Humor is by far the most significant activity of the human brain.

~ Edward De Bono ~

Attitude And How You Handle It

October 2nd, 2012 ~ Est. reading time: 2 mins, 7 secs

Attitude changes everything.

Attitude. It’s one of those terms with a range of meanings. A child might be described as showing attitude. Yet, the nose of a plane could also be said to be at the correct attitude too. To reduce confusion, I describe attitude as “a settled way of thinking and feeling”. 

That old saying, “It’s not what happens to you but how you handle it that matters” relates directly to the power of attitude to shape our life. Bad things happen to people, resulting in dramatically different consequences. For some, these circumstances become the catalyst that destroys their life. But others somehow manage to survive those self-same events and even rise above them. How do they do it? Is it because they are “better” people, tougher, or just luckier?

The Viennese psychiatrist, Viktor Frankl, survived the Holocaust, despite being interned in several of the most infamous Nazi concentration camps of WW2. Surrounded by death and hopelessness, Frankl resolved to survive by immersing himself in good reasons to live. He didn’t deny how desperate his situation was. Instead, his attitude was set on doing whatever he could to reconnect with everything beautiful that he had once known. Minute by minute, day by day, it was Frankl’s attitude alone that kept him going.

While life can be a bed of sweet smelling roses one day and a living nightmare the next, more often it’s something far more routine. So how do we find happiness in life when circumstances dictate so much?

Unlike the positive mental attitude movement that hypes up the importance of always being up, I subscribe to a different view. I believe a healthy attitude is one that accepts bad things happen, and doesn’t need to put a glossy spin on everything. Instead, a good attitude, to me, demonstrates a willingness to do your best, not just for yourself, but also for everyone.

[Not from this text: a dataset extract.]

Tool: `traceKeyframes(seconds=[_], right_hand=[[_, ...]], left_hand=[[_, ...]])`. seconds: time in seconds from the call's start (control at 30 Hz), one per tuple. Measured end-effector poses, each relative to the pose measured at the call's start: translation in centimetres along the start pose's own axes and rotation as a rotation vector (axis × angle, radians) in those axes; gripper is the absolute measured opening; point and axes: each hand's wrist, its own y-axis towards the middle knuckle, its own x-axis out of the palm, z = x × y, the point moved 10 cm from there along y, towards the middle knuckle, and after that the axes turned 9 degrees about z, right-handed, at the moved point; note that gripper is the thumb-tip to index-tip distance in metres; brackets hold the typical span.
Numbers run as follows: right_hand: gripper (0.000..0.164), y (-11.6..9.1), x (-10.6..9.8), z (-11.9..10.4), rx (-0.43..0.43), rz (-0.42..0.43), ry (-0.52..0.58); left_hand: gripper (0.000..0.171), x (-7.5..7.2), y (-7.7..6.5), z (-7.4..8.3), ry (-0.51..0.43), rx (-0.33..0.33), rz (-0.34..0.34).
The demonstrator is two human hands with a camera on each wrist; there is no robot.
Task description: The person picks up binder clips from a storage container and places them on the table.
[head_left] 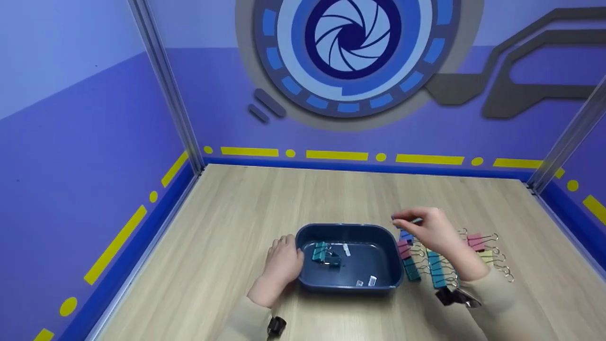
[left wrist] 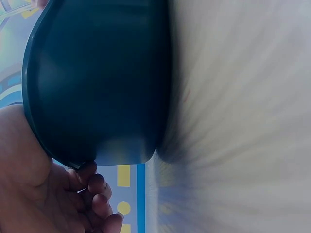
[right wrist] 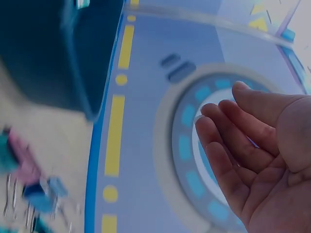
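A dark blue plastic bin (head_left: 350,284) stands on the table with teal binder clips (head_left: 320,252) lying inside at its left. My left hand (head_left: 283,260) holds the bin's left rim; in the left wrist view its thumb passes behind the rim, and its curled fingers (left wrist: 100,187) are outside by the corner. My right hand (head_left: 428,229) is raised just past the bin's right end, above blue binder clips (head_left: 406,236). In the right wrist view the fingers (right wrist: 226,160) are loosely bent, thumb apart, with nothing visible between them.
Right of the bin lie several more binder clips: teal (head_left: 436,270), pink (head_left: 476,241) and yellow (head_left: 486,257), partly hidden by the right forearm. Small white labels (head_left: 372,281) show on the bin's floor. Printed blue panels (head_left: 213,104) border the wooden table (head_left: 227,208).
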Motion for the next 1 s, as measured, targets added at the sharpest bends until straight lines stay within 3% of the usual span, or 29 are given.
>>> traceKeyframes(seconds=[0.23, 0.63, 1.0], right_hand=[[0.013, 2.4, 4.3, -2.5, -0.074, -0.109, 0.004], [0.018, 4.0, 11.8, -5.2, -0.15, -0.365, 0.06], [0.017, 3.5, 16.9, -6.5, -0.188, -0.577, -0.04]], left_hand=[[0.034, 0.0, 0.1, 0.0, 0.0, -0.006, -0.002], [0.035, 0.1, 0.0, 0.0, -0.01, 0.006, -0.006], [0.032, 0.0, 0.0, 0.1, -0.007, 0.012, -0.007]])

We don’t need to shoot for the stratosphere with forced enthusiasm. To me at least, that kind of attitude seems a little too Teflon and even slightly repelling. A more human and touchable version reaches high but remembers its roots. Combining humility with can do attitude gets you a far more palatable approach. Perhaps because it’s down to earth.

So, a good attitude reflects balance, not selfish obsession. While, a fine attitude reveals compassion, character, and a belief in something more enduring than self-absorbed ego. The idea that “you can do anything if you only believe” needs to be tempered with the knowledge that you need to be doing something that you truly believe in. As achievement comes from purposed work, not open-ended longing, that’s far more important.

I believe our attitude weaves through our sense of personal dignity. That means the more we possess a settled way of thinking and feeling, the more healthily self-assured we become. It might not make you super wealthy, a member of high society, or a megastar. But it will help to make you to be a person of lasting character.